— Data segment —
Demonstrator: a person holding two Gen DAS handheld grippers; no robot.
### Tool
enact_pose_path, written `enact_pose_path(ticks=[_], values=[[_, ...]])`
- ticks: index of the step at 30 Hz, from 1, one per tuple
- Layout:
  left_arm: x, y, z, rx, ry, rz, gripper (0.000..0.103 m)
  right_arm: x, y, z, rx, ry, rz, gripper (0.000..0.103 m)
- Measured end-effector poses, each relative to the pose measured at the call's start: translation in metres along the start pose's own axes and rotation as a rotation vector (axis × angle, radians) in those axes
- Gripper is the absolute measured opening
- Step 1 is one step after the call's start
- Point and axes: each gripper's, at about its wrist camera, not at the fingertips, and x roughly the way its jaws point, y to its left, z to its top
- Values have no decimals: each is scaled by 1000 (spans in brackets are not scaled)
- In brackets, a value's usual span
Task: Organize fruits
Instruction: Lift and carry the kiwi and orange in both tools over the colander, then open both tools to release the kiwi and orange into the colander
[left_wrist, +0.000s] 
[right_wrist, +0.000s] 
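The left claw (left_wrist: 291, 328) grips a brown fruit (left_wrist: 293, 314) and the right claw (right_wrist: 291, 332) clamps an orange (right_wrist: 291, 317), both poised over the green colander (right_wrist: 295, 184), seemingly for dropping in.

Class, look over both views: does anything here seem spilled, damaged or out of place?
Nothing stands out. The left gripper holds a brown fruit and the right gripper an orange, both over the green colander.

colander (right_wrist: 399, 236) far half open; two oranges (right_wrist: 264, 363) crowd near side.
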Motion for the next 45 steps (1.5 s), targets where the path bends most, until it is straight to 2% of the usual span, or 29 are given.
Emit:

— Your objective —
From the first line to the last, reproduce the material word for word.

— Answer box —
Demonstrator: a person holding two Gen DAS handheld grippers; no robot.
### Tool
enact_pose_path, written `enact_pose_path(ticks=[_], values=[[_, ...]])`
- ticks: index of the step at 30 Hz, from 1, one per tuple
- Layout:
  left_arm: x, y, z, rx, ry, rz, gripper (0.000..0.103 m)
  right_arm: x, y, z, rx, ry, rz, gripper (0.000..0.103 m)
- Measured end-effector poses, each relative to the pose measured at the call's start: translation in metres along the start pose's own axes and rotation as a rotation vector (axis × angle, radians) in those axes
- Gripper is the absolute measured opening
- Step 1 is one step after the call's start
- Point and axes: each gripper's, at about its wrist camera, not at the fingertips, and x roughly the way its jaws point, y to its left, z to its top
- Values have no decimals: each is scaled by 1000 (spans in brackets are not scaled)
- In brackets, a value's usual span
Task: Organize fruits
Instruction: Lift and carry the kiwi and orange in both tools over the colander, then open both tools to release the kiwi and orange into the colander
[left_wrist, +0.000s] 
[right_wrist, +0.000s] 
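The left claw (left_wrist: 291, 328) grips a brown fruit (left_wrist: 293, 314) and the right claw (right_wrist: 291, 332) clamps an orange (right_wrist: 291, 317), both poised over the green colander (right_wrist: 295, 184), seemingly for dropping in.

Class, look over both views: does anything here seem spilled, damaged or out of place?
Nothing stands out. The left gripper holds a brown fruit and the right gripper an orange, both over the green colander.

colander (right_wrist: 399, 236) far half open; two oranges (right_wrist: 264, 363) crowd near side.
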Motion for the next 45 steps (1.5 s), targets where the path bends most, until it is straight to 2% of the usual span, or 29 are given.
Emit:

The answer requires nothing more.